## Task inputs

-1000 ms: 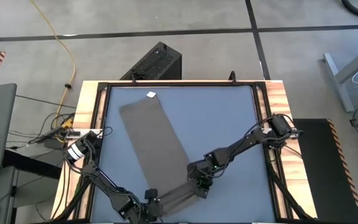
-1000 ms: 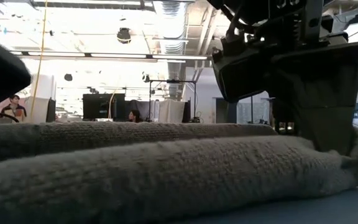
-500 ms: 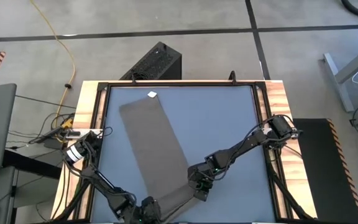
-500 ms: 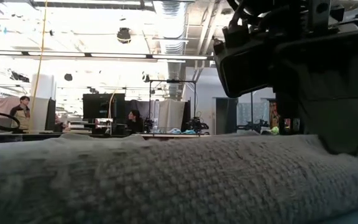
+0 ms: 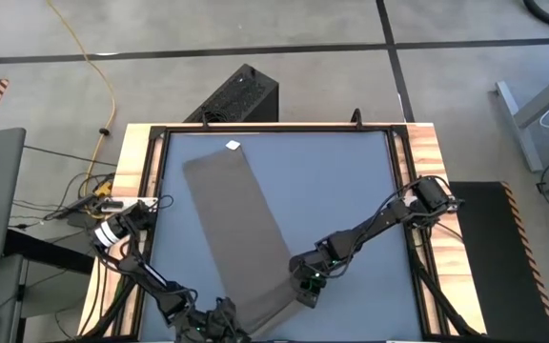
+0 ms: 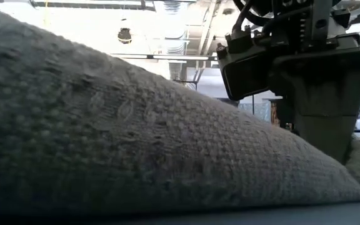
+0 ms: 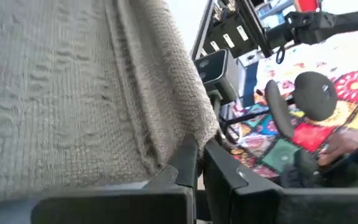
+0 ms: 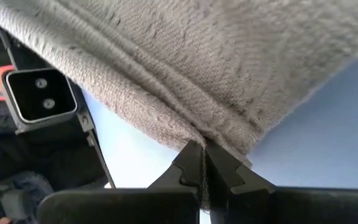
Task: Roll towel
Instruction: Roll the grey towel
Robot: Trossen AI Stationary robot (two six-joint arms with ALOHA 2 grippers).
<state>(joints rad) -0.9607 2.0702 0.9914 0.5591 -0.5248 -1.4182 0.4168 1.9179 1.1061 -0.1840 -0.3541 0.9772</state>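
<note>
You've lifted the towel (image 5: 241, 238) end higher; left gripper (image 7: 199, 163) and right gripper (image 8: 202, 163) both pinch its corners, roll starting.

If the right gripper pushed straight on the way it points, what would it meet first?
The soft taupe cloth towel itself: the right gripper is shut on its hem, with cloth directly ahead. Beyond that, depth is unclear.

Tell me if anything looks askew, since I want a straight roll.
Yes: the towel lies diagonally across the table, not square to its edges. Its white tag sits at the far end. Both grippers, left and right, pinch the near end's corners.
</note>
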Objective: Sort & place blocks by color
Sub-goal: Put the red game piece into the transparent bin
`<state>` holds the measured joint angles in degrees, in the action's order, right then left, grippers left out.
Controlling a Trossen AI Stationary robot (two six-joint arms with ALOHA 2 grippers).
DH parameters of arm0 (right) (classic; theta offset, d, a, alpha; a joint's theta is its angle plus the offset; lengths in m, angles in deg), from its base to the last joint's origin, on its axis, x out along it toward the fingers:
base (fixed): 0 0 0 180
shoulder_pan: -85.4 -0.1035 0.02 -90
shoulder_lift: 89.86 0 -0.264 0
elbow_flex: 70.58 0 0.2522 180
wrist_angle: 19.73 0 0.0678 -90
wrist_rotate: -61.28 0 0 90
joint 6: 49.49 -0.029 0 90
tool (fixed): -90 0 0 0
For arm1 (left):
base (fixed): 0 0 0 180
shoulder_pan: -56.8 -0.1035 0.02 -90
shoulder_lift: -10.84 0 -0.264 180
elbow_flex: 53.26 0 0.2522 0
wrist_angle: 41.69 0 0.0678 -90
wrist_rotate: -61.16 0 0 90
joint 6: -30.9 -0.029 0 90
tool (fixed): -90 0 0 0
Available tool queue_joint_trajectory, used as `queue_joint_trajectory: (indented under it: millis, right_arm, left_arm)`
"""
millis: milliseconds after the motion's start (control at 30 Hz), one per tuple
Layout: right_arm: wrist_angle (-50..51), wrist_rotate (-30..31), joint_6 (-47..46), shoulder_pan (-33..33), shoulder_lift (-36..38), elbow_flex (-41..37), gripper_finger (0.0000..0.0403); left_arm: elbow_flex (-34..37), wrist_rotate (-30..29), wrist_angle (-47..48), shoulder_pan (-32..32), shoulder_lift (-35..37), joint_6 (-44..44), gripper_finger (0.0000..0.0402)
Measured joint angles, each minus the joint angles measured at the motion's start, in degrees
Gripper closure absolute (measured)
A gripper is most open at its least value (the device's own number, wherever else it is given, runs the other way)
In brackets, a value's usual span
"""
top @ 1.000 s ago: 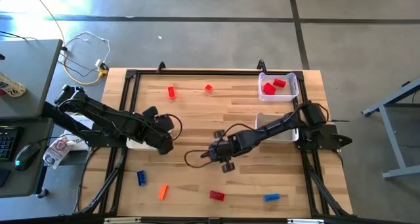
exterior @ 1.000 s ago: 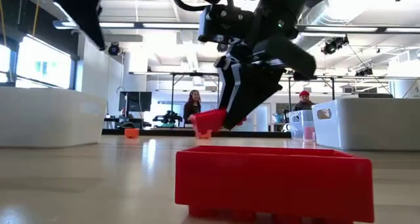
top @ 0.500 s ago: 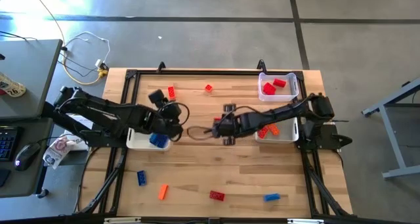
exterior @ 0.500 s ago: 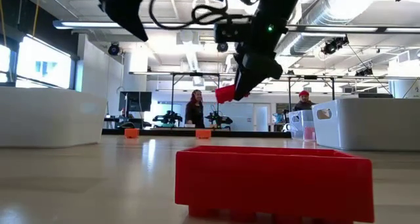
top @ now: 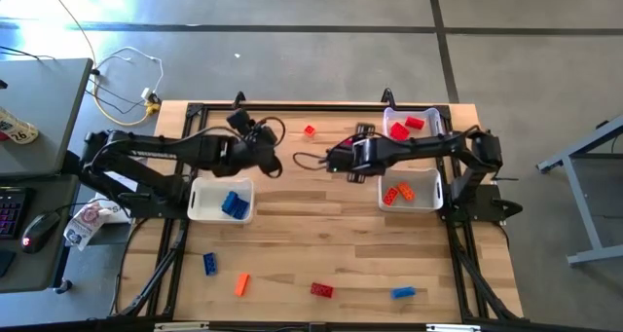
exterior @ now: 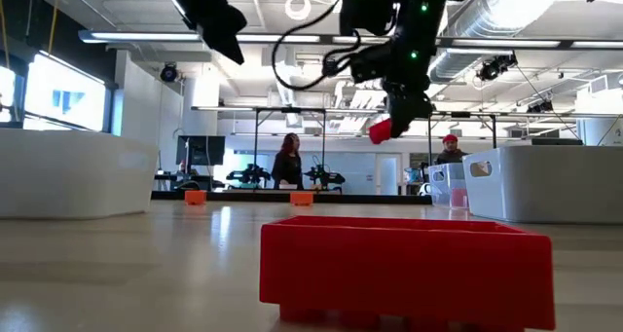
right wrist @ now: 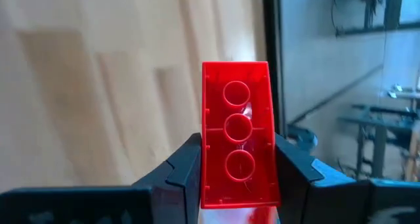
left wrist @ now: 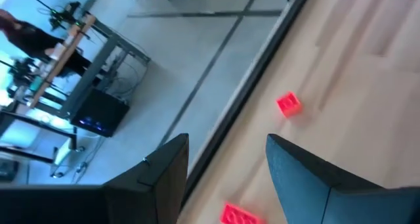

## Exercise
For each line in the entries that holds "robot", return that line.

## Answer box
Robot: Trossen AI Stationary robot (two six-joint arms with ALOHA 2 grippers).
Controlling a Trossen AI Stationary robot (two six-joint arms with ALOHA 2 grippers).

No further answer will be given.